Figure 1. Two-millimeter excision margins in a case of a nodular basal cell carcinoma on the nasal dorsum
Excised skin lesions varied from 4 to 15 mm in maximum diameter. The histology report showed: nodular 25 cases (43.9%), infiltrating 2 cases (3.5%), superficial 30 cases (52.6%). In all patients, tumours resulted as being totally excised after histological evaluation. Moreover, at follow-up visits, between 12 and 36 months postoperatively, no recurrence was detected. In terms of lesion dimensions, clinical and dermoscopic assessment corresponded. In 12 cases (21%), borders were apparently well-defined, but dermoscopy showed larger extension, with histologically confirmed excision margins.
Reduced excision margins allowed preservation of healthy tissue, which consented ellipse excision and direct wound closure in most cases. This reflects in better aesthetic results, particularly noteworthy in the facial area.
Less invasive reconstructive procedures, fewer secondary surgeries for reoperation imply reduced costs. Preoperative dermoscopy is quick, straightforward and less expensive than Mohs surgery.
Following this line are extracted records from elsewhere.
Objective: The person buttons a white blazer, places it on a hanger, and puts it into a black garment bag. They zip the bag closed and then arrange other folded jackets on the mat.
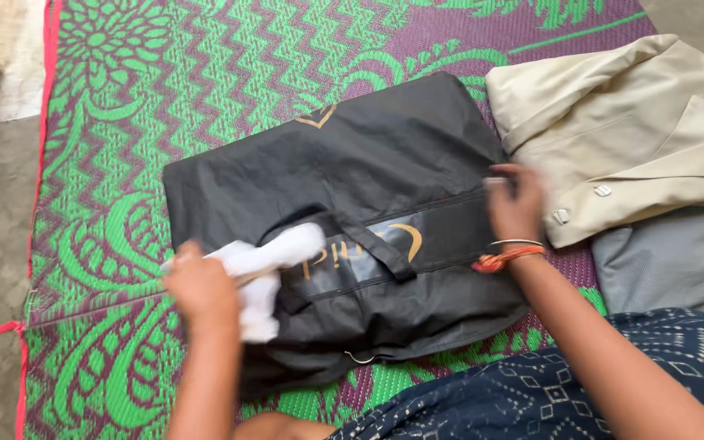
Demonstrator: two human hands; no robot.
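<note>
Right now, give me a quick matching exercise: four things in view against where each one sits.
Things:
1. white cloth
2. black bag
3. cream jacket
4. grey cloth

Places:
A. flat in the middle of the mat
B. lower right, partly under the cream jacket
C. in the left hand, at the bag's left end
D. top right, beside the bag

The right hand rests on the bag's right end.

Pairs: 1-C, 2-A, 3-D, 4-B
</note>
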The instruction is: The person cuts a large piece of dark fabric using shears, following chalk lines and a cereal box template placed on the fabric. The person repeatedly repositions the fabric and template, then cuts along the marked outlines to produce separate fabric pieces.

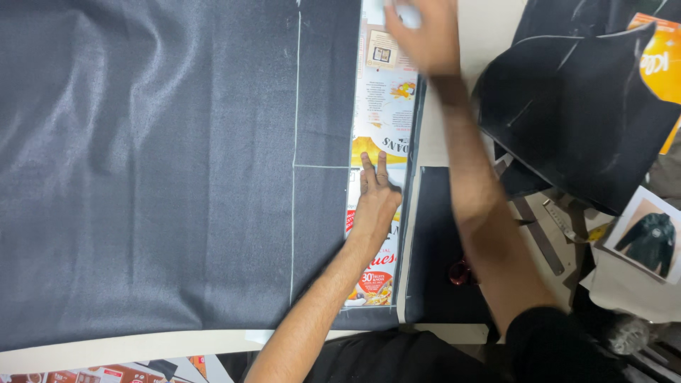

It is evident that an adequate dermoscopic assessment can be performed in every surgical setting, with a portable device.
Our study showed that, following a 2-mm margin excision, no recurrence was observed after a 36-month follow-up period, in contradistinction to the data reported in the medical literature (3.96%).
We believe that a thorough dermoscopic detection of tumour borders contributes significantly to the identification of safe BCC excision margins.